ASSIGNMENT
For the material below, set down exactly the lines between the one containing "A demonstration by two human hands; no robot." and the last line, both included, leaving every picture out.

TASK INPUT
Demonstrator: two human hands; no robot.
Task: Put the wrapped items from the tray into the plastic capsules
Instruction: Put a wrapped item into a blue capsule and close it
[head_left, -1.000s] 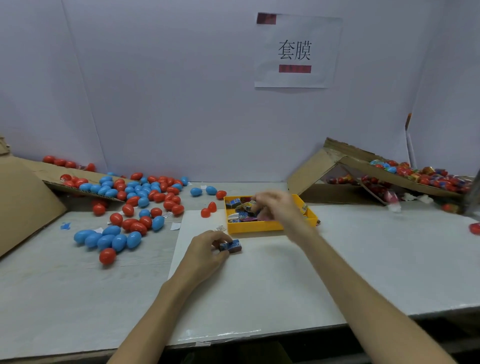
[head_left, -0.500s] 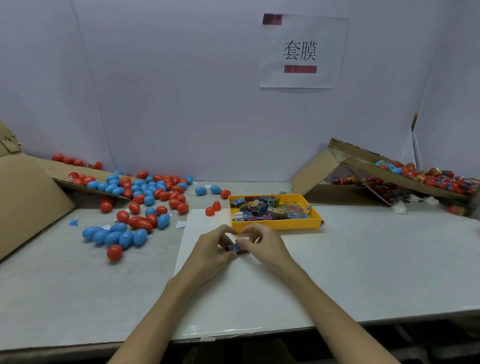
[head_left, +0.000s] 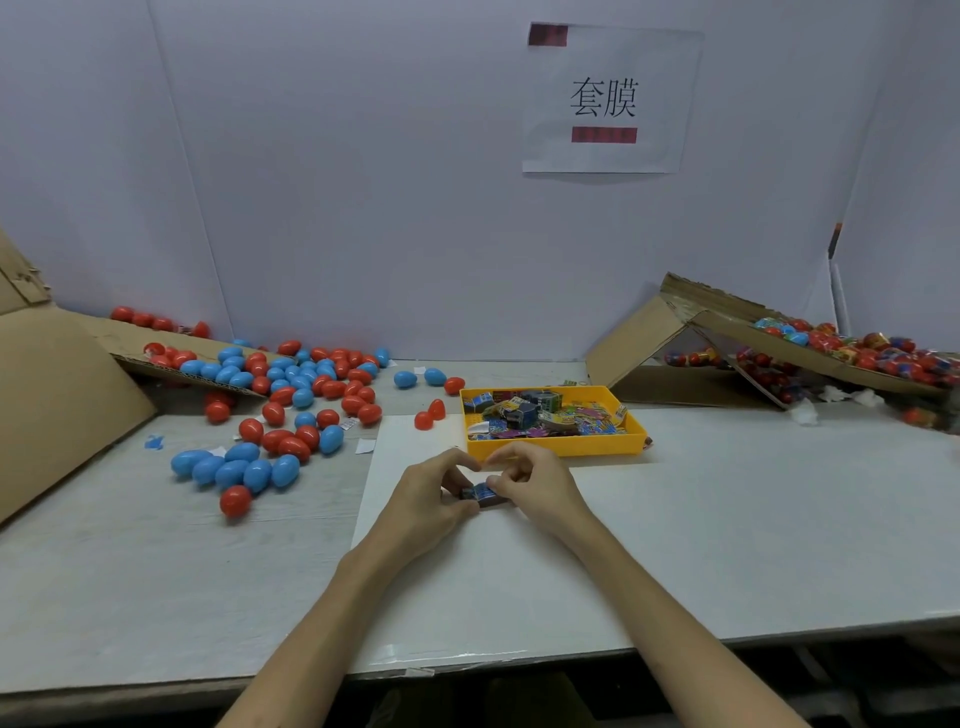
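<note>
Wrapped items (head_left: 540, 415) fill the yellow tray (head_left: 556, 448) at the middle of the table (head_left: 779, 519).

Head view: one small wrapped item (head_left: 482, 493) sits just in front of the tray, between my two hands. I cannot tell whether it rests on the table. My left hand (head_left: 428, 501) pinches its left end with curled fingers. My right hand (head_left: 543, 486) pinches its right end and top edge.

I judge the item light and small, with a slick wrapper soft enough to crumple. I would grip the short ends with light pressure only.

Red and blue capsules (head_left: 291, 405) lie well apart to the left, and neither hand holds one. I judge that one hand must let go to fetch a capsule.
</note>
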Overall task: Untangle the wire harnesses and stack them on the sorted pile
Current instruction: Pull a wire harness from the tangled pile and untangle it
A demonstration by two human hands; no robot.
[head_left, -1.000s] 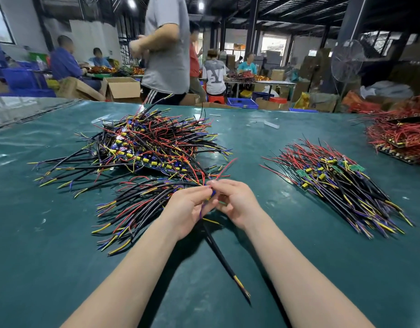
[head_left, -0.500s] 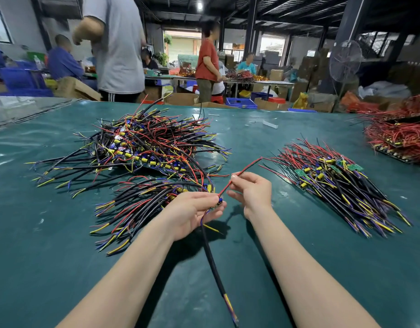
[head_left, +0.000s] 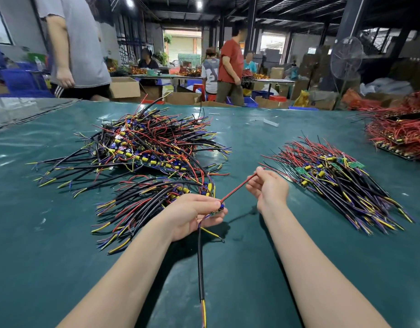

WRITTEN REPLY
A demonstration by two human hands; no robot.
[head_left, -1.000s] 
[head_left, -0.500s] 
[head_left, +0.000s] 

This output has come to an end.